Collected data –
------------------------------------------------------------

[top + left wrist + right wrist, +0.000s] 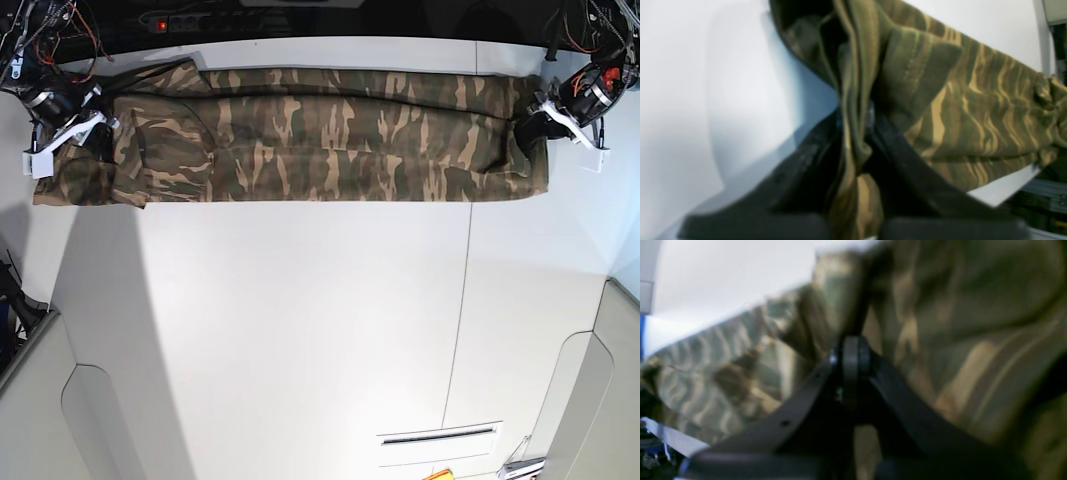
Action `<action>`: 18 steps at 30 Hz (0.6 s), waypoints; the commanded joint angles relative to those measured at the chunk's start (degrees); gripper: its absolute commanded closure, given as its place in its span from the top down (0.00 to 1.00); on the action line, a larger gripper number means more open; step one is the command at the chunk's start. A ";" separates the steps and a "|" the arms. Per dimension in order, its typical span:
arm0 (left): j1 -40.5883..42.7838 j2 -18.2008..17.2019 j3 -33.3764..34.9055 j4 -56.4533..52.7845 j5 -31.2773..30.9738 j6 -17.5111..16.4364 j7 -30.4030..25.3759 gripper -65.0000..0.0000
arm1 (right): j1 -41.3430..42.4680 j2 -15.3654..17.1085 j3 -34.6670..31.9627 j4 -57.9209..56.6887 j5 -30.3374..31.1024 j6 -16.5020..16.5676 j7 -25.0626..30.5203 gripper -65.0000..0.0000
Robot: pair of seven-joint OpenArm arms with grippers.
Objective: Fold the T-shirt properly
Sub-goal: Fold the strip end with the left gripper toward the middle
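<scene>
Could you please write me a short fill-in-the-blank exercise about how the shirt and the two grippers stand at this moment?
1. The T-shirt lies stretched in a long band across the far part of the white ____.
2. The left gripper is shut on a bunch of the shirt's ____.
3. In the base view, the right gripper is at the shirt's ____ end.
4. The shirt's print is a ____ pattern of green, brown and tan.

Missing words: table; cloth; left; camouflage

The camouflage T-shirt (320,135) is lying stretched in a long, narrow folded band across the far edge, apparently pinched up at both ends.
</scene>
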State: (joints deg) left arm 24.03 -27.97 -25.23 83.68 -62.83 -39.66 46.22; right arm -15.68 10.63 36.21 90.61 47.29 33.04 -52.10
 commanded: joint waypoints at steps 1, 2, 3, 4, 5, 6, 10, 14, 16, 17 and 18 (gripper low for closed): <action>-1.11 -1.79 -1.16 1.60 -1.27 -0.34 -1.25 0.00 | 0.24 0.94 1.29 1.90 1.88 0.42 0.37 0.00; -1.77 -2.14 -1.75 1.97 -1.27 -0.34 -0.94 0.00 | 0.24 0.94 2.10 2.84 2.38 0.42 -0.17 0.00; -2.54 -2.58 -2.16 2.23 -1.27 -0.34 -0.50 0.00 | 0.26 0.94 2.93 3.78 2.75 0.42 -0.74 0.00; -3.32 -3.08 -2.58 2.34 -1.22 -0.34 0.13 0.00 | 0.24 0.94 3.58 4.70 2.89 0.42 -1.14 0.00; -4.15 -3.74 -2.67 2.36 -1.18 -0.34 0.81 0.00 | 0.24 0.94 4.17 5.53 2.89 0.39 -1.66 0.00; -4.83 -4.52 -2.67 2.36 -0.90 -0.34 1.53 0.00 | 0.24 0.94 4.61 6.23 2.89 0.39 -2.10 0.00; -6.93 -8.24 -2.67 2.82 1.03 -0.34 3.89 0.00 | 0.22 0.92 5.09 8.13 2.91 0.39 -4.26 0.00; -6.86 -10.16 -2.64 8.48 0.87 -0.34 8.26 0.00 | -0.20 0.92 5.09 8.28 2.95 0.39 -4.94 0.00; -6.84 -9.42 -2.47 13.05 0.24 -0.34 11.08 0.00 | -0.22 0.92 5.09 8.28 3.37 0.39 -4.94 0.00; -6.69 -8.94 -2.21 15.41 -0.31 -0.34 11.93 0.00 | -0.20 0.92 5.09 8.28 3.98 0.39 -4.92 0.00; -6.47 -8.55 -1.60 17.70 -0.68 -0.34 12.11 0.00 | -0.22 0.92 5.09 8.28 4.70 0.39 -4.92 0.00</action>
State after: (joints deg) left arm 17.89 -35.27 -26.37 100.66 -62.28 -39.42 59.24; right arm -16.03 10.66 40.91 97.84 50.54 33.06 -57.93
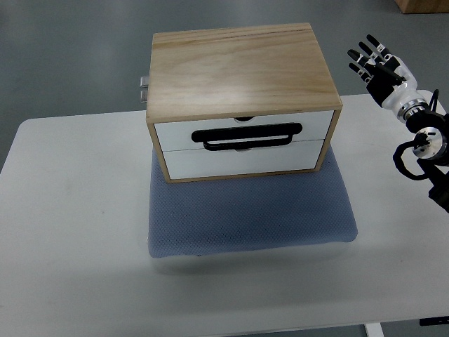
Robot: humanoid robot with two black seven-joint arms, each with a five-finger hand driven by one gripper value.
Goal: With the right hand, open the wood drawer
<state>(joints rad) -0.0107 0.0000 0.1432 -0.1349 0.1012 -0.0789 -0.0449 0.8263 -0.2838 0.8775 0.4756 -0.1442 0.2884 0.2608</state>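
The near part of the white desk (77, 232) is bare, with only faint scuffs on its surface toward 8 o'clock. Just above the middle of the desk lies a blue-grey mesh cushion (252, 217), its near edge curling slightly off the surface. On the far half of that cushion sits the wood drawer box (238, 70), a pale plywood case with a plain grained top and two white drawer fronts stacked one above the other facing the camera. A black loop handle (249, 135) lies flat across the seam between the two fronts, at the centre of the picture, and both drawers sit flush with the case. At 10 o'clock from the handle, a small metal fitting (143, 87) sticks out from the far left side of the box. At 3 o'clock, the right arm (424, 147) comes in from the right edge with black cabling and joints over the desk's right end. Its right hand (379, 67) is raised at about 2 o'clock, well apart from the box and to the right of its top, with the black-tipped fingers (365, 55) spread wide and extended away from the camera, holding nothing. Beyond the desk, grey floor (70, 49) fills the far part of the view.
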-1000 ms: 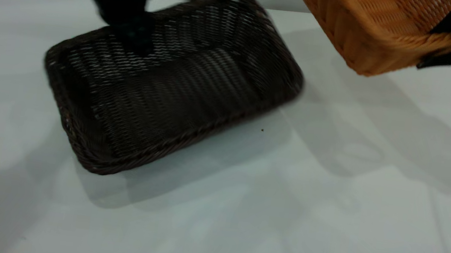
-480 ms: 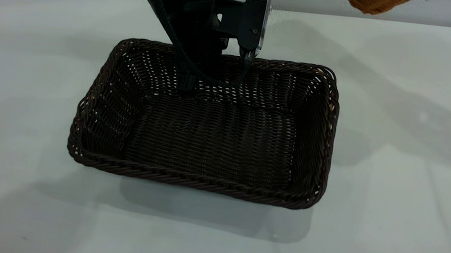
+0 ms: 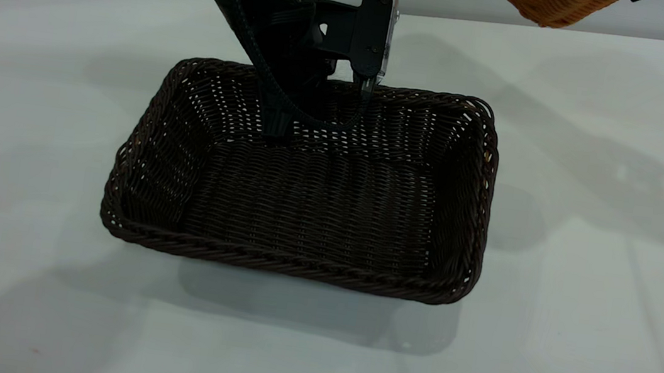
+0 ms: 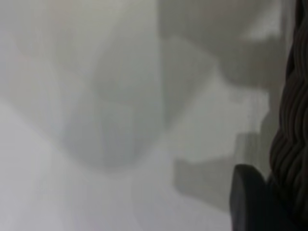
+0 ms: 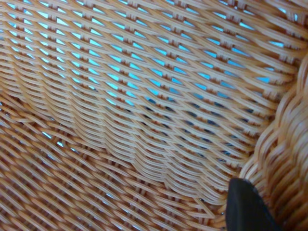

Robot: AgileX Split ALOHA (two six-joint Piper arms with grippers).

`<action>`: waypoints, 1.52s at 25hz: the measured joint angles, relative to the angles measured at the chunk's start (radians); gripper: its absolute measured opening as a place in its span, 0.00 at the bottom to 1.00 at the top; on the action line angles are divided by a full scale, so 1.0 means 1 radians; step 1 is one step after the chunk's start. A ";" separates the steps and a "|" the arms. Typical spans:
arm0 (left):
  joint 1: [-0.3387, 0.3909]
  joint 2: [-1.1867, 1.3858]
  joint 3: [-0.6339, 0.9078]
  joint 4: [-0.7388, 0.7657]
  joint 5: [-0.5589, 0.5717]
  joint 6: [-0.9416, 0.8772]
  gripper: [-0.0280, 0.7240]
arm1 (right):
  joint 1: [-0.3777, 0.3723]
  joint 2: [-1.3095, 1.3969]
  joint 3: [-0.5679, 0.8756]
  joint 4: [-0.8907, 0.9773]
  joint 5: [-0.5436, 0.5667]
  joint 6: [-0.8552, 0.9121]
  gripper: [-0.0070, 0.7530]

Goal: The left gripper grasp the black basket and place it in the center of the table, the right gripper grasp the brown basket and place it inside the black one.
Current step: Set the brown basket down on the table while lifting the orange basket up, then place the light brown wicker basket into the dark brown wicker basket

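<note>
- The white table (image 3: 577, 305) fills the exterior view, with a pale wall strip along its far edge; soft shadows lie across it.
- The black basket (image 3: 304, 208) sits flat and upright on the table near the middle, long sides running left to right, and holds nothing.
- The left gripper (image 3: 292, 96) reaches down from above to the black basket's far long wall, left of that wall's middle. One finger drops inside the wall and a silver-edged block hangs just above the rim to its right.
- In the left wrist view a dark fingertip (image 4: 248, 202) lies right against the basket's braided rim (image 4: 291, 139), with bare table beyond. Whether the jaws are clamped on the wall or slack, I cannot tell.
- The brown basket (image 3: 554, 1) is up off the table, above and to the right of the black basket, well apart from it; only its lower corner shows at the top edge of the exterior view.
- The right gripper is seen only in its own wrist view: one dark fingertip (image 5: 248, 207) lies inside the brown basket, touching the weave (image 5: 144, 110) just below the braided rim. The basket appears empty; the jaws' state cannot be told.
</note>
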 joint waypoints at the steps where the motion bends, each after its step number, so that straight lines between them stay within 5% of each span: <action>1: 0.000 0.000 0.001 0.000 -0.005 -0.014 0.35 | 0.000 0.000 0.000 0.000 0.001 0.000 0.21; 8: -0.001 -0.084 0.005 -0.001 0.029 -0.169 0.65 | 0.000 0.000 0.000 0.000 0.001 -0.010 0.21; 22: 0.056 -0.518 0.009 0.012 0.499 -0.211 0.63 | 0.004 0.000 0.000 -0.061 -0.011 -0.024 0.21; 38: 0.161 -1.012 0.011 0.014 0.549 -0.297 0.60 | 0.369 0.060 -0.006 -0.307 -0.017 -0.003 0.21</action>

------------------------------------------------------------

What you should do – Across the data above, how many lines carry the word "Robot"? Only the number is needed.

Result of this task – 3